The driver shrugged. Kayla saw on his license that his name was Eddie.
“Okay,” Eddie said. He shifted his car into gear. “We’ll give it a whirl.”
They drove out of Vineyard Haven and hopped on the state road. “I’m headed up-island,” Eddie said into his radio. “Don’t know when I’ll be back.” Kayla looked out the window at the acres of open land, farm land, pine forest. It was turning out to be a nice day; the sun came out for brief periods before disappearing behind white puffy clouds.
After a while, they passed a hand-painted sign that said CHILMARK CHOCOLATES.
“So we’re in Chilmark, then?” Kayla asked.
“Yep,” Eddie said.
“We should start looking for signs,” Kayla said.
“If there’s a sign for this Painted Rock Road, I’ve never seen it before.”
“Oh,” Kayla said.
Eddie picked up his radio. “Hey, anybody out there ever heard of Painted Rock Road?”
Static.
“Hey, Norm, you out there? Carrie, doll?”
A woman’s voice. “I’m here, Eddie. Can’t help ya.”
More static.
Kayla watched mailboxes sail by. Eddie was driving pretty fast. “Maybe we should slow down,” she said. “So we can look?”
A man’s voice broke the static. “Painted Rock’s off the left hand side of State, Eddie. Two turns before the Kaiser place.”

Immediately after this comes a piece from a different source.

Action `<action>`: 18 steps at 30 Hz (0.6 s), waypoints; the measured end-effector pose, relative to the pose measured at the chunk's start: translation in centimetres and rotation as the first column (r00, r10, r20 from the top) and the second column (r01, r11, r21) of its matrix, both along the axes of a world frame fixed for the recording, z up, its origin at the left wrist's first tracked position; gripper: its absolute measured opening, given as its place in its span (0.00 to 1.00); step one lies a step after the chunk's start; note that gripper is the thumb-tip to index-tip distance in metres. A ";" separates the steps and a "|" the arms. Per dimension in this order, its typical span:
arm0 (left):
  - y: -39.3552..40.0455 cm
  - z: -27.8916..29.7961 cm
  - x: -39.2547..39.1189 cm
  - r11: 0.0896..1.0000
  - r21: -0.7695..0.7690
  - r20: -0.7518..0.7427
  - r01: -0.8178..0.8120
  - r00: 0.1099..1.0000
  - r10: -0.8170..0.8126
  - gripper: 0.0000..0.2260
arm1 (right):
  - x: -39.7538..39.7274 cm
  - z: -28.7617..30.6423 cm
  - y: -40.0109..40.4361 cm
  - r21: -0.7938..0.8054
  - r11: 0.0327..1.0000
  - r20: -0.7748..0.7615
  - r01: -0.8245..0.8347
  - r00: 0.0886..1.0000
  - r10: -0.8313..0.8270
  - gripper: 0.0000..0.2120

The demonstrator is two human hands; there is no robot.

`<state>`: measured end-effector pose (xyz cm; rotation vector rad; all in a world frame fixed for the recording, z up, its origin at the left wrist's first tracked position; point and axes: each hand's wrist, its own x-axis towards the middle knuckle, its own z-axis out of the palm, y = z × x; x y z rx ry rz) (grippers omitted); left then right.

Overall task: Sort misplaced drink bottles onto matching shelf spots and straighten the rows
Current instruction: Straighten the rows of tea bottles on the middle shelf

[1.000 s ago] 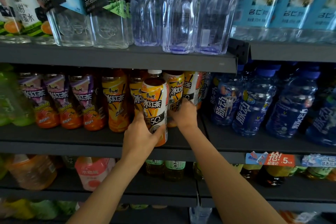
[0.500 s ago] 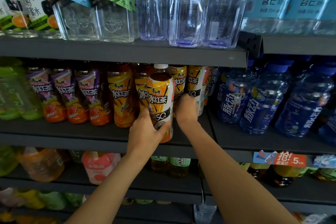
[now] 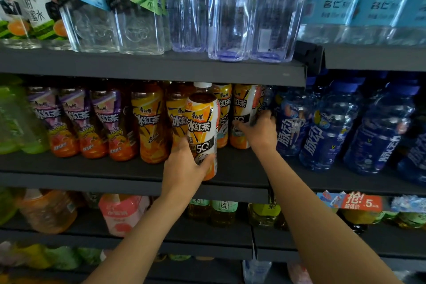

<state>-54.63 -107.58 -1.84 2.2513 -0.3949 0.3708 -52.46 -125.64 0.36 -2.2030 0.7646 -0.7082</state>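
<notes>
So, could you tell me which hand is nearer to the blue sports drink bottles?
Right. The right hand grips an iced tea bottle beside the blue sports drink bottles; the left hand holds another further left.
</notes>
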 end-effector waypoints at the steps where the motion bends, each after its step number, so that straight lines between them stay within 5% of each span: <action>1: -0.3 0.1 0.0 1.000 0.000 0.002 -0.001 1.000 0.001 0.27 | 0.5 0.0 -0.1 0.021 0.999 -0.037 -0.027 0.999 0.027 0.37; 8: -2.1 0.0 0.7 1.000 -0.005 0.024 -0.008 1.000 0.008 0.26 | 1.0 0.1 -1.7 -0.079 0.990 -0.101 -0.119 0.989 0.110 0.30; 18: -5.7 -0.4 1.9 0.992 -0.066 0.031 -0.103 0.994 0.105 0.25 | -4.1 0.9 -1.8 -0.094 0.871 -0.116 -0.482 0.874 0.471 0.10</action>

“You’re kidding,” Eddie said. “There’s no houses down that turn, though, Norm. There’s no sign.”
“Nope, no sign. Just a rock there at the turn with blue paint. You’ve probably never seen it,” Norm said. “And there is one house back there, Eddie. I know because I dropped off the woman who lives there a week or so ago.”
The woman who lives there.
Eddie nuzzled his radio. “Thanks for the tip, Norm.” He looked back at Kayla and shrugged. “Learn something new, et cetera, et cetera.”
Kayla was suddenly too petrified to speak.
With this information from Norm, Eddie found the road almost instantly.
“No shit,” he said. “A rock with blue paint. There it is.”
Kayla fumbled through her purse for money. “You can just leave me off here,” she said. “I’ll walk to the house. Truth is, I’d like to smoke a cigarette before I get there.”
Eddie pulled over to the side of the road just past the blue rock. “No problem,” he said. “Fifteen bucks.”
Kayla gave him a twenty and told him to keep the change. He smiled. “Have a nice visit with your friend,” he said. “And Merry Christmas.”